The relationship between landscape photography and time has changed in an odd way as a result of the climate crisis. A glacier’s recession is recorded year by year, a lake’s waterline slowly declining over ten years—things that the genre once depicted slowly—now occur so quickly that the deliberate pace of the medium seems almost ludicrous. Over the course of fifty years, Lake Chad has shrunk by about 90%, according to NASA satellite imagery. This change has been so drastic that “before and after” pictures of the lake have begun to look completely different. Once a wall of blue ice, Iceland’s Breiðamerkurjökull glacier has receded, leaving behind a lagoon full of drifting pieces. The subject of the photograph has moved underfoot, but the photography itself hasn’t changed all that much.
A reorientation of the genre toward its human edges is emerging, in part due to necessity and in part due to sincere moral conviction. A few years ago, Fiona Shields, the picture editor for The Guardian, predicted that iconic wildlife imagery, such as the starving polar bear and the scorched forest, would gradually give way to other images, such as mask-wearing people, kids going through trash, and families traveling. For the most part, this prediction has come true. Photographers in this field are beginning to feel that, despite its technical beauty, the image of distant destruction has run out of political tension. It records without establishing a connection. It shocks without blaming. The spectator looks, is momentarily moved, and moves on.

What photographers are truly searching for has changed as a result of the shift toward climate justice as a framing. Some are focusing on the communities—often indigenous, low-income, and historically marginalized—whose lives are being reshaped by changes in local ecosystems rather than taking flights to the Arctic to document ice loss. For a farming family that has worked that land for three generations, what does a flooding river mean? What does drought look like in a community that never had dependable water infrastructure in the first place? These pictures aren’t particularly lovely. Instead of composing around them, they force the photographer to sit uncomfortably. However, despite its grandeur, abstract aerial photography frequently falls short of delivering this kind of truth.

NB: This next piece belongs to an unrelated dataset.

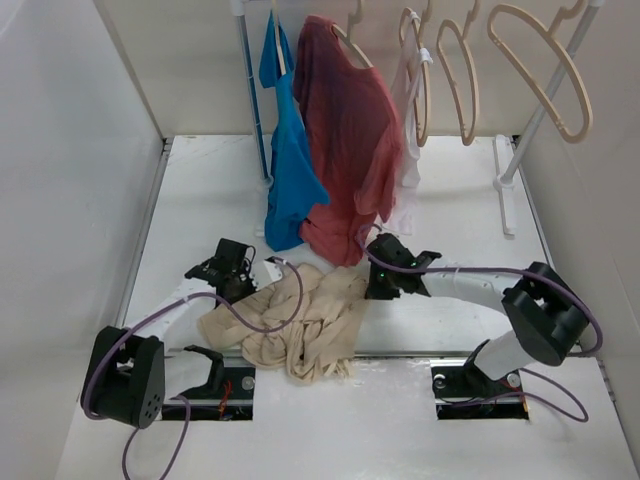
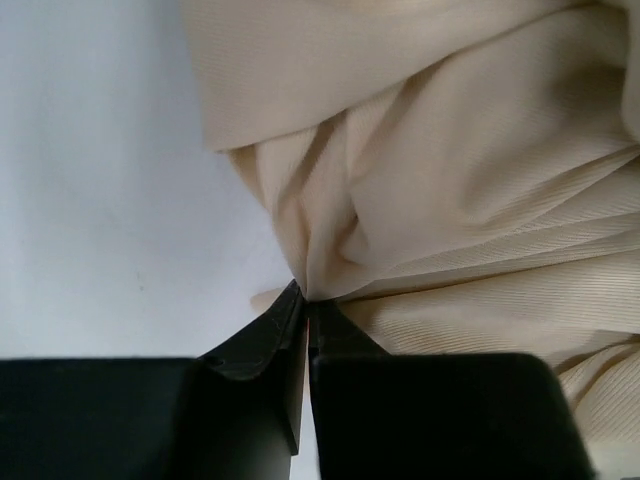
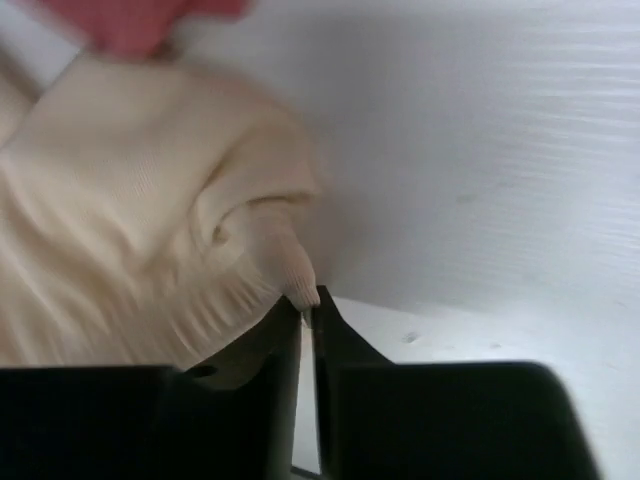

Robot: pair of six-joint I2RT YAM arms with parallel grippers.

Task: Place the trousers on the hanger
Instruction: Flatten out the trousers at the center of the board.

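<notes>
Left tool (image 2: 305, 304) tight on trousers (image 2: 450, 150)

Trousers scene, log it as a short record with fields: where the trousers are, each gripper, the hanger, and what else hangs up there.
Trousers: crumpled heap on the table, between the two arms
Left gripper: shut on a fold of the cloth
Right gripper: jaws nearly together, pinching a cloth tip at the heap's edge
Hanger: bare, on the rack, far right
Also hanging: red T-shirt, blue garment
Task state: trousers not yet on the hanger
</notes>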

Whether this change completely resolves the conflict between making nature scenic and making it visible, which has always been at the heart of landscape photography, is still up for debate. Photographers such as Edward Burtynsky have dedicated their careers to the aestheticization of industrial ruin, creating visually striking images that, for a brief moment, make the destruction they capture seem lovely. That is a valid criticism that the field is still addressing. There isn’t a simple solution. Nothing is changed by a picture that nobody wants to look at.

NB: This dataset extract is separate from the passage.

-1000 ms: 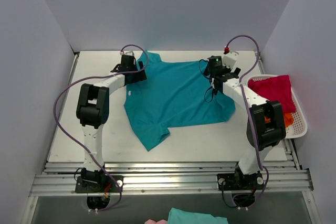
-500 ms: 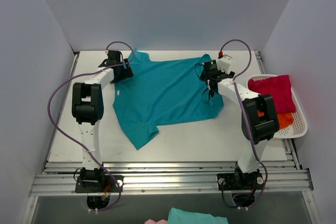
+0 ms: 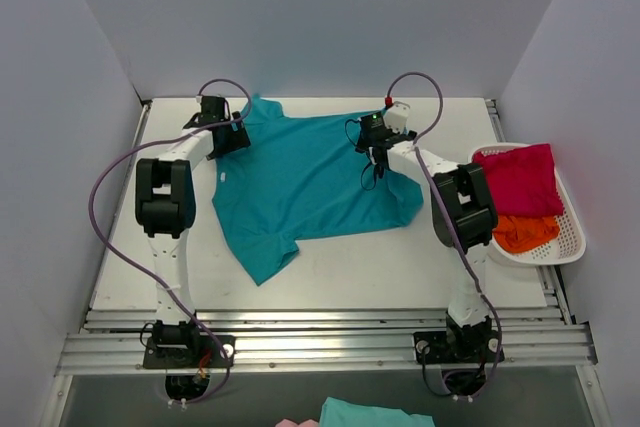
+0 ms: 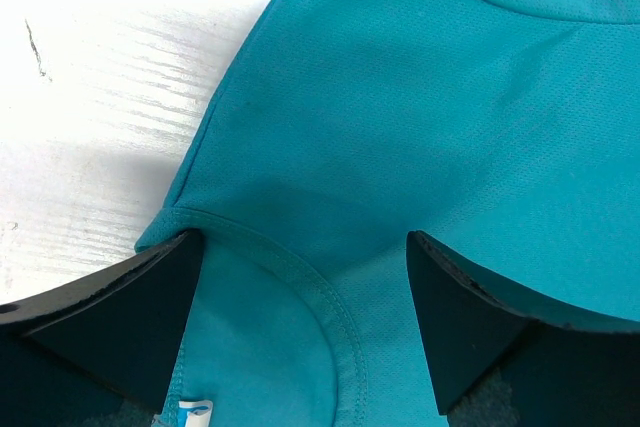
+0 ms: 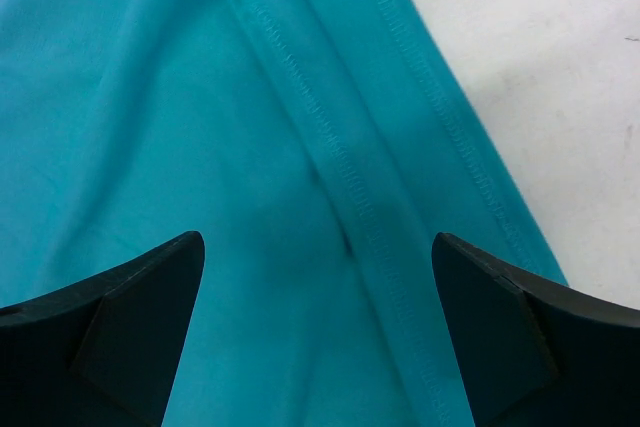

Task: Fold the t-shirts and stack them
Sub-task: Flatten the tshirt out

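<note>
The teal-blue t-shirt (image 3: 305, 182) lies spread over the middle of the white table, one sleeve pointing to the near left. My left gripper (image 3: 222, 132) is over its far-left part, at the collar. In the left wrist view that gripper (image 4: 305, 247) is open, the collar seam (image 4: 330, 297) running between its fingers (image 4: 480, 327). My right gripper (image 3: 372, 137) hovers over the shirt's far-right part. It (image 5: 318, 247) is open too, with a stitched hem (image 5: 350, 177) lying between its fingertips. A crimson-pink t-shirt (image 3: 520, 179) and an orange t-shirt (image 3: 522, 232) lie in the basket.
The white slatted basket (image 3: 572, 239) stands at the table's right edge. Grey walls close in the left, far and right sides. A metal rail (image 3: 320, 342) runs along the near edge. Another teal cloth (image 3: 375, 414) shows below the rail.
Both grippers have moved left and a little farther back. The teal-blue t-shirt has slid left with them. The right arm has swung away from the basket.
</note>
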`<state>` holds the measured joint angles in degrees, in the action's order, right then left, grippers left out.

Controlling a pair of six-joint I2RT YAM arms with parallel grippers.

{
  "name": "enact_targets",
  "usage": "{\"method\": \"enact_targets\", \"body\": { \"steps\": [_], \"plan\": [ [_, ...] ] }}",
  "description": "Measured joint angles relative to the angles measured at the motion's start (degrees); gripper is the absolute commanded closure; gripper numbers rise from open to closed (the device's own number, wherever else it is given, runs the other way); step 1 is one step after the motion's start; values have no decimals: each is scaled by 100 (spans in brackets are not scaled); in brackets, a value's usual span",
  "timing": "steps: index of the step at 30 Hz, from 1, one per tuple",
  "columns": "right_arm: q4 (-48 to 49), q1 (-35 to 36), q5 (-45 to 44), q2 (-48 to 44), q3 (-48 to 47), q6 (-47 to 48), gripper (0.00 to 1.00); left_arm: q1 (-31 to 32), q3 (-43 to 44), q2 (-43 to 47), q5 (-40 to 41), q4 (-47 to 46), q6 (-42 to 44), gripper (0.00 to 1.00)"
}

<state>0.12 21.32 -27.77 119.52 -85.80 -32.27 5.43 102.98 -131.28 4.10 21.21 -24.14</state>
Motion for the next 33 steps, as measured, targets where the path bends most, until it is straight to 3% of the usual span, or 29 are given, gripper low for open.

The old model—lone photographer, isolated location, singular sublime image—seems to be giving way to something more collaborative, rooted locally, and focused on the people within the frame rather than the horizon behind them. In the context of a climate crisis, social landscape photography is gradually shifting from a practice of wonder to one of witness, albeit not without controversy. Perhaps what endures long enough to be captured on camera will determine whether wonder ever fully reappears.